Algorithms and data structures are inherently hard to implement correctly and safely given low-overhead, bare-metal designs.
Rust tries to guarantee that you've implemented things correctly and safely, and therefore makes all the formal verification of such into a requirement.
Other low-overhead-bare-metal languages, meanwhile, trust you to have done the formal verification yourself using non-compiler-toolchain tools like linters and static analyzers.
The people who use these other languages who do ensure correctness+safety, will have done all the same work they do in Rust—just using third-party tools instead.

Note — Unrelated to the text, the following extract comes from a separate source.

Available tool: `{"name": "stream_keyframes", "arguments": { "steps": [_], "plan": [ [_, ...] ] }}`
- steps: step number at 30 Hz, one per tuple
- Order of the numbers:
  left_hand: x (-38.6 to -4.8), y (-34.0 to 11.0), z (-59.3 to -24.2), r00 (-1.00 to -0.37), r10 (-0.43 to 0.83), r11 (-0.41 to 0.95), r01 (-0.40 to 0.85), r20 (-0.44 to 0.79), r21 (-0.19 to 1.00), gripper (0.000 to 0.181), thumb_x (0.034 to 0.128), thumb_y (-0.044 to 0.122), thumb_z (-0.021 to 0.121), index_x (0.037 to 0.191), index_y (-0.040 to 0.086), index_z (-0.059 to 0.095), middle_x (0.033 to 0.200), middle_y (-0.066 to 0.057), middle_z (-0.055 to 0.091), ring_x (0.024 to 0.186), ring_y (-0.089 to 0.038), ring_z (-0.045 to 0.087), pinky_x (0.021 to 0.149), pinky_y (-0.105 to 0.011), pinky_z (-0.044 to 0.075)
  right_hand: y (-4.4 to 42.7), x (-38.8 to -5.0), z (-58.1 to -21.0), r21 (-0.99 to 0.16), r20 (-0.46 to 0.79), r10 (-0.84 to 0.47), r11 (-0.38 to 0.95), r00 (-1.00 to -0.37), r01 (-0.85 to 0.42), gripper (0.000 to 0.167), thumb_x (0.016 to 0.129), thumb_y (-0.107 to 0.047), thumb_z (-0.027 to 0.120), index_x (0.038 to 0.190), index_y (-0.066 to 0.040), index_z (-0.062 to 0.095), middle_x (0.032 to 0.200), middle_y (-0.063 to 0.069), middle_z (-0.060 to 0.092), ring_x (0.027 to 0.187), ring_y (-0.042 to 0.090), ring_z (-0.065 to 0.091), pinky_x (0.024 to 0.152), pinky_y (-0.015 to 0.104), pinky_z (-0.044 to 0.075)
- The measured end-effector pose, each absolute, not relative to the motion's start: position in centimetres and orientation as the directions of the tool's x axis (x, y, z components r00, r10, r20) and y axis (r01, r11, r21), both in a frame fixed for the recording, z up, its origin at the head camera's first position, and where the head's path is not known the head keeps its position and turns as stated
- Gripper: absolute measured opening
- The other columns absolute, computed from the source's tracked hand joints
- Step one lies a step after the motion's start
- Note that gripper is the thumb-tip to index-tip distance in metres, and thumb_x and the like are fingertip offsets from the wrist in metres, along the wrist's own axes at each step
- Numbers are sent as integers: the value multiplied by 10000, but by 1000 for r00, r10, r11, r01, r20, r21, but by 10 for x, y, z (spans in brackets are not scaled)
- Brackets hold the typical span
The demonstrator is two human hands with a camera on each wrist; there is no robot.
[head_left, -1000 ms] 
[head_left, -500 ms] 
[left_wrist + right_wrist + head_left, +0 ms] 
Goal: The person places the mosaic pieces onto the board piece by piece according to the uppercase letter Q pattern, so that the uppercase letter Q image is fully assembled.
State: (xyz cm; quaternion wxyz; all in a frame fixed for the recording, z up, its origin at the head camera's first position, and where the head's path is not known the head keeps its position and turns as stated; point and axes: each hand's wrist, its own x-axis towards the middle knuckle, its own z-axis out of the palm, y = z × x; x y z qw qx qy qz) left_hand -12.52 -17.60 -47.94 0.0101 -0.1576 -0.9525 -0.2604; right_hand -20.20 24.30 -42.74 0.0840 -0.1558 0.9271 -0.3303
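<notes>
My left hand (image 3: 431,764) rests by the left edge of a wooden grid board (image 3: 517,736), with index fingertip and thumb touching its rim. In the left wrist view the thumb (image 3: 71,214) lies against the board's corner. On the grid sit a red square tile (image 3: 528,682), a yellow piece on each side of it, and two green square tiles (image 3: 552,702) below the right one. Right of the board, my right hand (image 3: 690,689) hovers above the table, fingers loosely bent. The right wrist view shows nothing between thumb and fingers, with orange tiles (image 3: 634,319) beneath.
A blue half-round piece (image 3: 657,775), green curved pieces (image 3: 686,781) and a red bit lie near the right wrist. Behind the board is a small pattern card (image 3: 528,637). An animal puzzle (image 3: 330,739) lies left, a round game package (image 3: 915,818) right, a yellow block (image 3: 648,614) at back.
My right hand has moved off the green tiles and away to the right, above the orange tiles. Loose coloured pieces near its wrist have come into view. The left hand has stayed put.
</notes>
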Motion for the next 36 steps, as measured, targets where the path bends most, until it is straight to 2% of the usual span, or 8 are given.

The people who use these other languages but who do not ensure correctness+safety, might seem to have an "easier time", but they will almost always end up with algorithms/data structures that—while seeming to work in most cases—have fatal flaws or vulnerabilities.
To use Rust is simply to sign up for "doing the work" of formally verifying your code up-front, rather than brushing it off as something to think about in some vague, undefined "later."
It's not any harder to correctly implement a data structure, even an "advanced" one, in Rust-with-unsafe than it is in C++-with-exceptions. I don't know where this meme comes from.
I don't think this claim is completely unfounded from perspective of people coming to Rust from other languages. Consider for example:
* Poor ergonomics of raw pointers. Lack of arrow syntax, verbose pointer arithmetic (at least now there is an experimental offset_to).
* Once you have pointers in data structures, properly specifying lifetimes is now your job. Compiler is no longer your friend, but an whisperer of evil (Compiler: Of course it safe. It has 'static lifetime, it must be safe. How do I know, you ask? I saw you dereferencing a pointer).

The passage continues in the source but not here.